I'm having trouble extracting a specific element text from a soap response. Other elements seems to be working fine.
I have tried the following:
Python 3.13.3 (main, Apr 8 2025, 13:54:08) [Clang 16.0.0 (clang-1600026.6)] on darwin
Type "help", "copyright", "credits" or "license" for more information.
>>> from lxml import etree
>>> xml = '''<soap:Envelope xmlns:soap="http://www.w3.org/2003/05/soap-envelope">
... <soap:Body>
... <soap:Fault>
... <soap:Code>
... <soap:Value>soap:Sender</soap:Value>
... <soap:Subcode>
... <soap:Value xmlns:ns1="http://docs.oasis-open.org/wss/oasis-wss-wssecurity-secext-1.1.xsd">
... ns1:unauthorized
... </soap:Value>
... </soap:Subcode>
... </soap:Code>
... <soap:Reason>
... <soap:Text xml:lang="en">AccessResult: result: Access Denied | AuthenticationAsked: true |
... ErrorCode: IDP_ERROR:
... 137 | ErrorReason: null</soap:Text>
... </soap:Reason>
... <soap:Detail>
... <WebServiceFault xmlns="http://www.taleo.com/ws/integration/toolkit/2005/07">
... <code>SystemError</code>
... <message>AccessResult: result: Access Denied | AuthenticationAsked: true | ErrorCode:
... IDP_ERROR: 137 |
... ErrorReason: null</message>
... </WebServiceFault>
... </soap:Detail>
... </soap:Fault>
... </soap:Body>
... </soap:Envelope>'''
>>> root = etree.fromstring(xml)
>>> print(root)
<Element {http://www.w3.org/2003/05/soap-envelope}Envelope at 0x1032c4680>
>>> ns = { 'soap':'http://www.w3.org/2003/05/soap-envelope', 'ns1':'http://docs.oasis-open.org/wss/oasis-wss-wssecurity-secext-1.1.xsd"' }
>>> print(root.xpath('//soap:Subcode/soap:Value',namespaces=ns)[0].text)
ns1:unauthorized
>>> print(root.xpath('//soap:Reason/soap:Text',namespaces=ns)[0].text)

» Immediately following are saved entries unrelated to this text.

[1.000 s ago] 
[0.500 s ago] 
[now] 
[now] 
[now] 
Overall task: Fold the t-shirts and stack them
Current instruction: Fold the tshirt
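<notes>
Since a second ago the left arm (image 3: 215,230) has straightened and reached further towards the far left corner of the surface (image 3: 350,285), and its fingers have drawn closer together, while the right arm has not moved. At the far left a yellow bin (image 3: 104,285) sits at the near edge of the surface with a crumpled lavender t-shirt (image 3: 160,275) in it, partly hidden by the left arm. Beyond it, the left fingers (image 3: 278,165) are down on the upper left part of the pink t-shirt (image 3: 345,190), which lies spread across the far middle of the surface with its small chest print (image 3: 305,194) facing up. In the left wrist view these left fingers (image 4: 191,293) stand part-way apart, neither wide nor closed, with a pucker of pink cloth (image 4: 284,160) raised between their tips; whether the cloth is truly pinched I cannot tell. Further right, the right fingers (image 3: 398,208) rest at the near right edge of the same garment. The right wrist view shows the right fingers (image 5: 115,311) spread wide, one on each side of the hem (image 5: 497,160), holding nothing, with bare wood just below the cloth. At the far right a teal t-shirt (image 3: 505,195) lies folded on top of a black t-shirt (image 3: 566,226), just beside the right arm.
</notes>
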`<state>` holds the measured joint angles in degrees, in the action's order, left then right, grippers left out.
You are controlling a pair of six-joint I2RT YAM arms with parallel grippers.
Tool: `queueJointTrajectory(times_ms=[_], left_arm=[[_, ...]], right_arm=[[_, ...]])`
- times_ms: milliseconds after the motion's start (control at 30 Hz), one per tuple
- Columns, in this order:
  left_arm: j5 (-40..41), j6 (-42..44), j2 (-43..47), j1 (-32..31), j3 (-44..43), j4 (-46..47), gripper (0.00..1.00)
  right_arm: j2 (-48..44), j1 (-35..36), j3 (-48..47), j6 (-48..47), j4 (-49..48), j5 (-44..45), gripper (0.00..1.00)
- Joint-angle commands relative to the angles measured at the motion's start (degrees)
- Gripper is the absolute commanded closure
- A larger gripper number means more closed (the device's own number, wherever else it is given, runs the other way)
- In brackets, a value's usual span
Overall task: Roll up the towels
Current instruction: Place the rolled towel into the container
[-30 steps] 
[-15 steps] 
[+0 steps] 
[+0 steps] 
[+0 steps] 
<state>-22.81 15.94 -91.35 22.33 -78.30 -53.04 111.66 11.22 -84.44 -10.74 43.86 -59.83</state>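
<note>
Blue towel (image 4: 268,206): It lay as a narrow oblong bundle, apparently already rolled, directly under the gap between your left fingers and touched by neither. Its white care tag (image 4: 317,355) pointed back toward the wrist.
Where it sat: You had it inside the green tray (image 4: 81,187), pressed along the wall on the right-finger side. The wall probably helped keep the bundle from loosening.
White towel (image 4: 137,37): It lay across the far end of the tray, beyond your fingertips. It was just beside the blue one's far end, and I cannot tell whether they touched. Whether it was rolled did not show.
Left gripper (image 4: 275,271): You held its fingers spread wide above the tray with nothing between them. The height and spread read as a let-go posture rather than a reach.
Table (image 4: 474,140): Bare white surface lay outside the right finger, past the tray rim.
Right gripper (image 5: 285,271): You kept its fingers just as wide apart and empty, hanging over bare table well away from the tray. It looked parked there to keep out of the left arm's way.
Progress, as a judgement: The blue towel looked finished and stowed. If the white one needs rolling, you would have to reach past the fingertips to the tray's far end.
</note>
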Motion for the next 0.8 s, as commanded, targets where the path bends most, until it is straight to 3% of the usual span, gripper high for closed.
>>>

AccessResult: result: Access Denied | AuthenticationAsked: true |
ErrorCode: IDP_ERROR:
137 | ErrorReason: null
>>> print(root.xpath('//soap:Detail/WebServiceFault/message',namespaces=ns)[0].text)
Traceback (most recent call last):
File "<python-input-7>", line 1, in <module>
print(root.xpath('//soap:Detail/WebServiceFault/message',namespaces=ns)[0].text)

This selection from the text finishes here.